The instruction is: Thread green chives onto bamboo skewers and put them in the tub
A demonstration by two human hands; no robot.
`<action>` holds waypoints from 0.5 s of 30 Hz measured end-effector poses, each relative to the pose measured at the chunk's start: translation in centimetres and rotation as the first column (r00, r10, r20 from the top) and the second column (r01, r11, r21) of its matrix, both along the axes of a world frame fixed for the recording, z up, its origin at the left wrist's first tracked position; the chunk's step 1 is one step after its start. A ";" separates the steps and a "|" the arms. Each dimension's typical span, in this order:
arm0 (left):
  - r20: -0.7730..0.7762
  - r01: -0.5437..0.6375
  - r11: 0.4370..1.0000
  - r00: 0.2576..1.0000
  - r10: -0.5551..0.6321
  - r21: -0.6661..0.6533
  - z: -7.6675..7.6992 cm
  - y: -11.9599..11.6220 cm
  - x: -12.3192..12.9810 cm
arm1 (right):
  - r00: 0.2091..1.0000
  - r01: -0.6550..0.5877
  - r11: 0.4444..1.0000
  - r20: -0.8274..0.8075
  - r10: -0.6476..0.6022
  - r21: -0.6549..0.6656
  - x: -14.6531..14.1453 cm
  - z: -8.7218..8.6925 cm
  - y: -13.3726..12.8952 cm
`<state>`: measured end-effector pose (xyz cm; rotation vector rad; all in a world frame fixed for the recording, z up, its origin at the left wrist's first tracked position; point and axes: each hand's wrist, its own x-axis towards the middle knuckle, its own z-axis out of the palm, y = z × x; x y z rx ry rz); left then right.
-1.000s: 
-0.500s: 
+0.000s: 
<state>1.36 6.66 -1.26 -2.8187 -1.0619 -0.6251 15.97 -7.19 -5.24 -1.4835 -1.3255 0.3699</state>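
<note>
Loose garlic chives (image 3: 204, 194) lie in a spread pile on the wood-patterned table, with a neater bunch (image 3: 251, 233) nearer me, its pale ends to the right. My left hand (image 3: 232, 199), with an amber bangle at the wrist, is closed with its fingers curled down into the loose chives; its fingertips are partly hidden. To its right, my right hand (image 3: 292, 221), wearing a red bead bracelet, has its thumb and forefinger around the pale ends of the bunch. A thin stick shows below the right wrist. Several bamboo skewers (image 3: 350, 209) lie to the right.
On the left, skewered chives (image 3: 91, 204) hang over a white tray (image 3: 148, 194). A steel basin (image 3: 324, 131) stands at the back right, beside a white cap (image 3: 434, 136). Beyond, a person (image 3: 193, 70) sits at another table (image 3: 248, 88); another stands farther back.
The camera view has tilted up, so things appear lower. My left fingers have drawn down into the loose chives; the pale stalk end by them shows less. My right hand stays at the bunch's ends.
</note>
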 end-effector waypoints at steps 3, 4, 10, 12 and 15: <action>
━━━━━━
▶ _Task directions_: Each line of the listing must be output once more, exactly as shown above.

▶ _The answer_:
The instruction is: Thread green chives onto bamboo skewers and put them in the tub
A demonstration by two human hands; no robot.
`<action>` holds waypoints from 0.5 s of 30 Hz measured end-effector poses, each relative to the pose measured at the chunk's start: translation in centimetres and rotation as the first column (r00, r10, r20 from the top) and the second column (r01, r11, r21) of its matrix, both along the axes of a world frame fixed for the recording, z up, its origin at the left wrist's first tracked position; the chunk's step 1 is one step after its start. A ";" separates the steps and a "|" the arms. Each dimension's typical span, in this order:
arm0 (left):
  - r20: -0.7730..0.7762
  - r01: -0.5437..0.6375
  - r11: 0.4370..1.0000
  - r00: 0.2576..1.0000
  - r10: -0.5551..0.6321
  - r21: -0.6661..0.6533
  - z: -7.6675..7.6992 cm
  - y: -11.9599..11.6220 cm
  - x: -12.3192..12.9810 cm
arm1 (right):
  - r00: 0.2091..1.0000
  - r01: -0.6550..0.5877
  - r11: 0.4444..1.0000
  - r20: -0.8274..0.8075
  - r10: -0.6476..0.6022
  - r21: -0.6549..0.6656
  - x: -14.6531..14.1453 cm
  - z: -8.7218..8.6925 cm
  - y: -13.3726..12.8952 cm
`<state>`: measured end-effector pose (xyz cm; rotation vector rad; all in a world frame fixed for the recording, z up, its origin at the left wrist's first tracked position; point and axes: each hand's wrist, its own x-axis towards the middle knuckle, its own z-axis out of the palm, y = z × x; x y z rx ry rz); left then right.
-1.000s: 
-0.500s: 
+0.000s: 
<state>1.36 6.66 -1.26 -2.8187 -1.0619 -0.6251 15.97 -7.19 -5.24 -1.4835 -1.3255 0.3699</state>
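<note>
Loose garlic chives (image 3: 204, 194) lie in a spread pile on the wood-patterned table, with a neater bunch (image 3: 251, 233) nearer me, its pale ends to the right. My left hand (image 3: 232, 199), with an amber bangle at the wrist, is closed with its fingers curled down into the loose chives; its fingertips are partly hidden. To its right, my right hand (image 3: 292, 221), wearing a red bead bracelet, has its thumb and forefinger around the pale ends of the bunch. A thin stick shows below the right wrist. Several bamboo skewers (image 3: 350, 209) lie to the right.
On the left, skewered chives (image 3: 91, 204) hang over a white tray (image 3: 148, 194). A steel basin (image 3: 324, 131) stands at the back right, beside a white cap (image 3: 434, 136). Beyond, a person (image 3: 193, 70) sits at another table (image 3: 248, 88); another stands farther back.
The camera view has tilted up, so things appear lower. My left fingers have drawn down into the loose chives; the pale stalk end by them shows less. My right hand stays at the bunch's ends.
</note>
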 end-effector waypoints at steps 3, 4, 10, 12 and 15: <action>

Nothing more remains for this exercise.